EXERCISE BRIEF.
Your task is to copy each line of the material that includes "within".

SUPPLIED MATERIAL.
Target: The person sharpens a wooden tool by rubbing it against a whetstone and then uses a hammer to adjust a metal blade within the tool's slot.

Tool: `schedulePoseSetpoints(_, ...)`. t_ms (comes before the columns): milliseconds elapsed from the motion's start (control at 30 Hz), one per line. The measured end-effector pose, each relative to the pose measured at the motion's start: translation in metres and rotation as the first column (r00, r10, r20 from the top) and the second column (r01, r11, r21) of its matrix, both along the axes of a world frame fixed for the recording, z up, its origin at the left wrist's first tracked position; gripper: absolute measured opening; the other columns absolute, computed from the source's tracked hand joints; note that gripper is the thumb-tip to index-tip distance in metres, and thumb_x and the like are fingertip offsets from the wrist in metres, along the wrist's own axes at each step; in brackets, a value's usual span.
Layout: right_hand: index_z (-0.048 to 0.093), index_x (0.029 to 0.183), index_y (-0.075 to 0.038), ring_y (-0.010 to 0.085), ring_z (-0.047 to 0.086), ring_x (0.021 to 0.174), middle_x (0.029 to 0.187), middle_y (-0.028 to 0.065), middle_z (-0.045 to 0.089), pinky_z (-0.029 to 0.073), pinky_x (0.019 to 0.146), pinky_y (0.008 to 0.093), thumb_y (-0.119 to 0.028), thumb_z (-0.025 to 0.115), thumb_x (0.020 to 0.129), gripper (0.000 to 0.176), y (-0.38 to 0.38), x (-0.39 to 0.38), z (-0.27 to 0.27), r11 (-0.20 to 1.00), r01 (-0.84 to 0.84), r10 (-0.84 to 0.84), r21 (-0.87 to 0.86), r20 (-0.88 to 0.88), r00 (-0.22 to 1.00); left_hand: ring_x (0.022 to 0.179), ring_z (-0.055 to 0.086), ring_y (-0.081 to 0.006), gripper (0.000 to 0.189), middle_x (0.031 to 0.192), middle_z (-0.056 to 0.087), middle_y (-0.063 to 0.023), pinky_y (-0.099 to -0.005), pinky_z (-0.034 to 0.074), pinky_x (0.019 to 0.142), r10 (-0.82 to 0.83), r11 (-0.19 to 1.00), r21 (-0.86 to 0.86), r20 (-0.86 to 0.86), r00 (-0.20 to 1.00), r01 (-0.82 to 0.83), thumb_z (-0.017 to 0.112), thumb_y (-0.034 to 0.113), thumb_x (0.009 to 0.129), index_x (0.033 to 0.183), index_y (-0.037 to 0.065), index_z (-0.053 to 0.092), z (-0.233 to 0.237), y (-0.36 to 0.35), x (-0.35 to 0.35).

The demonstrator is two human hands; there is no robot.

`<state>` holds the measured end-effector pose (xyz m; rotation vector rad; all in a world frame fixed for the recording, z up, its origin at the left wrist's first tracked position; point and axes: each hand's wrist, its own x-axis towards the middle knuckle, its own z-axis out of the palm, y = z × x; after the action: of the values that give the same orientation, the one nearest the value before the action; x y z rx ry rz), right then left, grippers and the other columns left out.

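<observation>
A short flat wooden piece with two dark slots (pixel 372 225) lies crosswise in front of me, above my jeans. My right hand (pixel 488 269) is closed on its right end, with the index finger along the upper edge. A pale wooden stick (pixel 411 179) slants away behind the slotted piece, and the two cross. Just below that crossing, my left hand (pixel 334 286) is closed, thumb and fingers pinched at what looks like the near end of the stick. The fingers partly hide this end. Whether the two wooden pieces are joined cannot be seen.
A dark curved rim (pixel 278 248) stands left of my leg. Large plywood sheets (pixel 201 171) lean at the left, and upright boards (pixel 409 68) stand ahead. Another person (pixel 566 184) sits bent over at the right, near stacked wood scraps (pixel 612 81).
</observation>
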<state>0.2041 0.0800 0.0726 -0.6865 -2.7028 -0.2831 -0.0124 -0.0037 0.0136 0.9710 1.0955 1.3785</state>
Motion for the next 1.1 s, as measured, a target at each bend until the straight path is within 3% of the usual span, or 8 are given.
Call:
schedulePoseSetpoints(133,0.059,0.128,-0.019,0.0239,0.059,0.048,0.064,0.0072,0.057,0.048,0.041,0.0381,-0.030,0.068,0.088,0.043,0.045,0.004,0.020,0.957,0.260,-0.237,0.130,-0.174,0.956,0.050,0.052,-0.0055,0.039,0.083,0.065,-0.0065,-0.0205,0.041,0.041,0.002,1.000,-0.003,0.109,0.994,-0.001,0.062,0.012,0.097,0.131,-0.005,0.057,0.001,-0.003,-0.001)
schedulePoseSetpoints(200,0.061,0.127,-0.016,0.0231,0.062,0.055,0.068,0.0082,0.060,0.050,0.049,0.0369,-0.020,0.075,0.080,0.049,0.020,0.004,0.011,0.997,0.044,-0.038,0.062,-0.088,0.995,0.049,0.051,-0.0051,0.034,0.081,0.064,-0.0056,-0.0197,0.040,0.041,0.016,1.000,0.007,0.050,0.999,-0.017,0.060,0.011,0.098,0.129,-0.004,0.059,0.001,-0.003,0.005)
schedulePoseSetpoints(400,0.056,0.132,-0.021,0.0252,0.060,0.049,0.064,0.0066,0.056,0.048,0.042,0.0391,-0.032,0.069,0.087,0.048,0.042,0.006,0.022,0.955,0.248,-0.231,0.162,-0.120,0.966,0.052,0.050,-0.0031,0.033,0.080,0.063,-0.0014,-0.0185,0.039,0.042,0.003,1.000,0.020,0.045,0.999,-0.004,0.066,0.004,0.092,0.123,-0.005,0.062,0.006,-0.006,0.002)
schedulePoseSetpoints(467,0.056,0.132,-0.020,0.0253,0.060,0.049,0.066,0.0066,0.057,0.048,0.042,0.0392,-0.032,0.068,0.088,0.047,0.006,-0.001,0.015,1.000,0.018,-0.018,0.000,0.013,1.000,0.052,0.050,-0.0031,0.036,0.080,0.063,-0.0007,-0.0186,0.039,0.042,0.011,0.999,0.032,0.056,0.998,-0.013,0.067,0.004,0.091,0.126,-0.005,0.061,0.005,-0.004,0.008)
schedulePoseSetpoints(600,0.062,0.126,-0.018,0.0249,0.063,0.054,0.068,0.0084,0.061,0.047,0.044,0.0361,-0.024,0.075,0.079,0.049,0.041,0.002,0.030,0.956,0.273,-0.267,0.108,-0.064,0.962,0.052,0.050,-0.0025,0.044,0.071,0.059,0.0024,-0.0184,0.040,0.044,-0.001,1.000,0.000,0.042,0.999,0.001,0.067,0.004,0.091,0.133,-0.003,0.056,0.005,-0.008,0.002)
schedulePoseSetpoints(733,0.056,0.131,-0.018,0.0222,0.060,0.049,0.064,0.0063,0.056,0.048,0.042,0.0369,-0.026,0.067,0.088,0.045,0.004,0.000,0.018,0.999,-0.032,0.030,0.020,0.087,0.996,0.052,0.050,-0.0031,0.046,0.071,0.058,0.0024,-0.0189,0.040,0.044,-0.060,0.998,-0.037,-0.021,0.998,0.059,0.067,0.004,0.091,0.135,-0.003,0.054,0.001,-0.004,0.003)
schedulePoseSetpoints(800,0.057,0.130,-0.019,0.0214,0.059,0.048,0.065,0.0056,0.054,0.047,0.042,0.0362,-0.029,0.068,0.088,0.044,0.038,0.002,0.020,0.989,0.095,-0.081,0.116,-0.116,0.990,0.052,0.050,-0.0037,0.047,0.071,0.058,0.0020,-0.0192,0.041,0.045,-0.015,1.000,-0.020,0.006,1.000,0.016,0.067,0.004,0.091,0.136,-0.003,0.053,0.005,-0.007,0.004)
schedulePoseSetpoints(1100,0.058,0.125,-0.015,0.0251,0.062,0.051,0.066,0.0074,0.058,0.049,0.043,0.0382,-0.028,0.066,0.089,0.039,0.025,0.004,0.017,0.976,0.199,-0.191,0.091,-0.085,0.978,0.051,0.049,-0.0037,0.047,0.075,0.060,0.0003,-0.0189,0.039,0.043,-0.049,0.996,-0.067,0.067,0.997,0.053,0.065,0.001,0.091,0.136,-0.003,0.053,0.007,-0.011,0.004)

RESULT OF THIS TASK.
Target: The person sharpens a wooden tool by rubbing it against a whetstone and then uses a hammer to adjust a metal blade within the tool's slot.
Motion for the next 1.1 s, as measured, a target at each bend until the straight path is within 3% of the usual span, or 8 are given.

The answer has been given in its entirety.